Но приступ отчаяния длился недолго; эта девушка с огненной душой тотчас опять подняла голову гордо, надменно, решительно. Она быстро отерла слезы с покрасневших глаз, и горькая улыбка тронула ее маленькие губки.
— Так надо! — прошептала она. — Что мне за дело?
Она приняла твердое решение.
Донья Линда закуталась в черную мантилью, накинула на голову платок, взяла со стола крошечный кинжал с тонким и острым, как игла, лезвием, какие в ту странную эпоху женщины постоянно носили при себе (в некоторых странах мужчины и женщины всегда ходили вооруженные); кинжал этот девушка спрятала за пазуху, осенила себя крестным знаменем, как это делают испанки: сперва перекрестив лоб, потом глаза, рот и наконец сердце; тихо отворив дверь, она прокралась в смежную комнату, затем в другую, добралась до лестницы, сошла вниз на цыпочках и, поскольку дверь губернаторского дома случайно была приотворена, мигом очутилась на улице, не замеченная даже часовым, и помчалась легко, как птичка.
Было десять часов вечера. Ночь стояла светлая и ясная; улицы были пусты. Девушка храбро шла вперед. Впрочем, план, задуманный ею, поглощал все ее мысли до такой степени, что для страха места не оставалось.
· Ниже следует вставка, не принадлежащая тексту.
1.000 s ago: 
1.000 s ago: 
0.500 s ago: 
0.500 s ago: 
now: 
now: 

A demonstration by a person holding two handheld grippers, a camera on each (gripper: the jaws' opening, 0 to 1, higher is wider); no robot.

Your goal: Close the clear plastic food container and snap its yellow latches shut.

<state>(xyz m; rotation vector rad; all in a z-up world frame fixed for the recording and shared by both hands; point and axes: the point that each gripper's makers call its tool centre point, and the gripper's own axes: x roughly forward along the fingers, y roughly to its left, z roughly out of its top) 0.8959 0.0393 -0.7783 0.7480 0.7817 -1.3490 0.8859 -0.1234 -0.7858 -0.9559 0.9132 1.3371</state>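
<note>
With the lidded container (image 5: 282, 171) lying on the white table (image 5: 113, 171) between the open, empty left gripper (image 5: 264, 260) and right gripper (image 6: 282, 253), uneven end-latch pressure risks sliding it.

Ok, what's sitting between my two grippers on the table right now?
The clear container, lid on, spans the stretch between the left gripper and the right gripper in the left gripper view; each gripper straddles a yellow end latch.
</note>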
Донья Линда плотнее закуталась в мантию, взялась за ручку кинжала и, высоко подняв голову, глядя прямо перед собой горящим взором и ступая твердо и решительно, быстрыми шагами направилась по лабиринту улиц к нижним кварталам города.
На своем пути она встречала одних лишь ночных стражей — необходимую принадлежность всякого испанского города. Эти люди с удивлением посматривали на прекрасную молодую женщину, которая в столь поздний час ночи шла по улицам города одна и пешком. Порой на пути ей попадались ночные объезды, и солдаты отпускали в ее сторону шутки не совсем изящного свойства, но девушка не замечала ни изумления сторожей, ни насмешек солдат, она неуклонно шла своей дорогой, не замедляя шагов, не поворачивая головы.
Ее цель была еще далеко, но она стремилась к ней во что бы то ни стало.